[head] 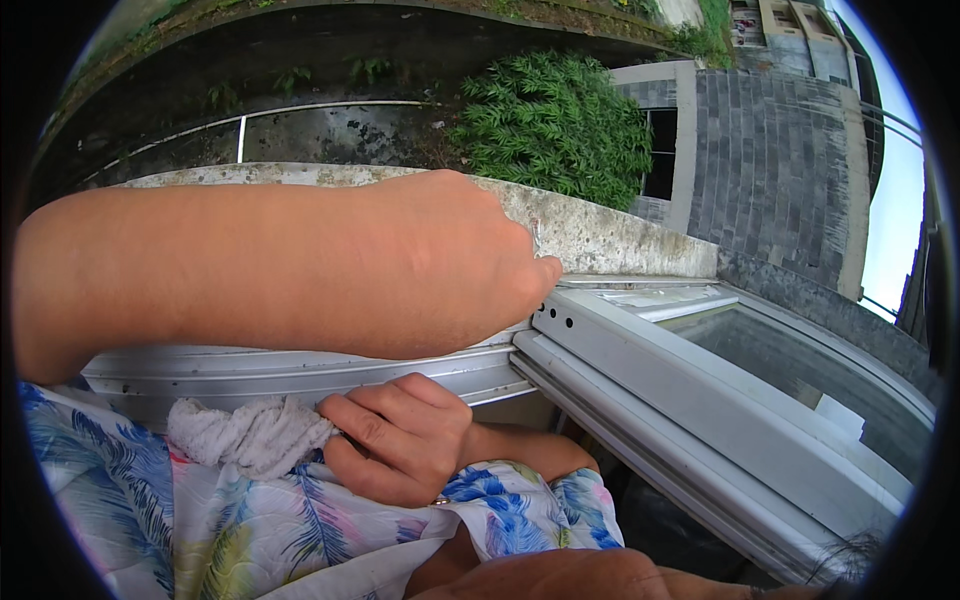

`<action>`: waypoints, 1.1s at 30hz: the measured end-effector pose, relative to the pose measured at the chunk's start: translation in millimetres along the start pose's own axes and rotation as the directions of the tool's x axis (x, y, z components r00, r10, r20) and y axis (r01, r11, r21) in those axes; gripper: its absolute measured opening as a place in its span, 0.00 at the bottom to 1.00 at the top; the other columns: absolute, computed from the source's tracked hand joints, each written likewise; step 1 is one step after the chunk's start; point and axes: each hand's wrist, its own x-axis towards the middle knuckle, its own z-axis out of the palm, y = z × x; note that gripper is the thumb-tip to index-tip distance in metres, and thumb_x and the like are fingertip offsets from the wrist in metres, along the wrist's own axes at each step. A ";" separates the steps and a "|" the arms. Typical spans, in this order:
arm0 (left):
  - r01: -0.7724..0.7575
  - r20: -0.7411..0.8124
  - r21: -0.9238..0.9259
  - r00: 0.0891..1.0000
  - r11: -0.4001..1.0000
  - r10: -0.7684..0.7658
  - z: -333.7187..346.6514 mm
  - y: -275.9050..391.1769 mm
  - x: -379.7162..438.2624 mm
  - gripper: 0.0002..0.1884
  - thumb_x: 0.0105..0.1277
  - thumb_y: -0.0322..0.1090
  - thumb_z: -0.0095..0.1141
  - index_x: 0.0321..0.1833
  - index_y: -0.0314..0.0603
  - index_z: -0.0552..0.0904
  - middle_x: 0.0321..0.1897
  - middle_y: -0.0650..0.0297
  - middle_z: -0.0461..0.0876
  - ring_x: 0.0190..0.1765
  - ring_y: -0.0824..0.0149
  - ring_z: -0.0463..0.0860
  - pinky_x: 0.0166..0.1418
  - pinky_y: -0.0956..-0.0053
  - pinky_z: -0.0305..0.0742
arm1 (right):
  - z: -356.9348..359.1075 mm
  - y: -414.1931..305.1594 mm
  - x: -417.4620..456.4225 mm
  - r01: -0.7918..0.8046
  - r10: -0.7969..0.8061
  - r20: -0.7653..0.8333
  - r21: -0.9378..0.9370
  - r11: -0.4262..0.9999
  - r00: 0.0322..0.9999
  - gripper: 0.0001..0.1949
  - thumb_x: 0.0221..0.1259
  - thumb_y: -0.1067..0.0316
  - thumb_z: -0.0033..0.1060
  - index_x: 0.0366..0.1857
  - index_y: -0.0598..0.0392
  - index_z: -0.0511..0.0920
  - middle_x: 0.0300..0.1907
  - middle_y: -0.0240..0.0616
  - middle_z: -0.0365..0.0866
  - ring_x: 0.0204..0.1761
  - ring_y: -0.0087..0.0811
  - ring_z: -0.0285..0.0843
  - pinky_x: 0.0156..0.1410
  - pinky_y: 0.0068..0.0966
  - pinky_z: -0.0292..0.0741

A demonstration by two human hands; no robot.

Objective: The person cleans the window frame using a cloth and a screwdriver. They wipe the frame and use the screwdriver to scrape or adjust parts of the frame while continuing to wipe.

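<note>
My left hand (487,259) reaches across from the left with its back to the camera. Its fingers are curled and mostly hidden, beside the end of a white window sash (675,382) and above the frame. A small shiny piece (535,234) shows just past its knuckles; what it is, and whether I hold it, is unclear. Lower down, my right hand (405,439) is closed on one end of a bunched white cloth (251,435). That cloth rests against my feather-print clothing (247,525), near the white window track (300,375).
A stained outer ledge (622,236) runs beyond the window track. The sash's glass pane (795,375) is on the right. Outside are a leafy green shrub (559,124), a white rail (300,110) and a grey block wall (772,172).
</note>
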 end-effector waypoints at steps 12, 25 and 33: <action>0.190 0.214 0.074 0.956 0.979 -0.202 -73.9 54.0 -38.9 0.27 0.59 0.30 0.62 0.62 0.24 0.79 0.27 0.53 0.84 0.28 0.55 0.87 0.28 0.64 0.78 | 3.7 -1.4 -0.1 -0.019 0.024 -0.083 0.058 0.998 0.996 0.09 0.43 0.72 0.68 0.32 0.56 0.81 0.38 0.49 0.86 0.34 0.37 0.83 0.31 0.25 0.72; 0.166 0.174 0.019 0.971 0.986 -0.167 -54.8 37.3 -40.0 0.22 0.56 0.25 0.62 0.56 0.31 0.82 0.26 0.51 0.85 0.29 0.51 0.87 0.33 0.59 0.81 | 3.1 -0.6 1.5 0.036 -0.039 -0.040 -0.051 0.998 0.998 0.12 0.39 0.71 0.69 0.33 0.55 0.81 0.39 0.47 0.88 0.32 0.34 0.82 0.30 0.23 0.70; 0.344 -0.049 0.165 0.939 0.924 -0.341 -81.0 66.6 -49.0 0.22 0.60 0.23 0.61 0.60 0.39 0.83 0.31 0.51 0.86 0.37 0.48 0.87 0.41 0.57 0.80 | 3.0 -0.7 -1.8 0.035 -0.038 -0.035 -0.096 0.995 0.999 0.13 0.39 0.69 0.70 0.33 0.54 0.82 0.38 0.43 0.88 0.31 0.32 0.82 0.31 0.22 0.69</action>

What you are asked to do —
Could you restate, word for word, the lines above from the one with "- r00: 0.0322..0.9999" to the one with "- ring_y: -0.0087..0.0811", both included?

Response to the task —
  - r00: 0.0322..0.9999
  - gripper: 0.0001..0.1949
  - thumb_x: 0.0221..0.1259
  - thumb_y: -0.1067..0.0316
  - thumb_z: -0.0033..0.1060
  - index_x: 0.0366..0.1857
  - index_y: -0.0598..0.0392
  - index_z: -0.0511..0.0920
  - middle_x: 0.0300..0.1907
  - middle_y: -0.0240..0.0616
  - middle_z: -0.0365..0.0866
  - ring_x: 0.0204..0.1761
  - ring_y: -0.0087..0.0811

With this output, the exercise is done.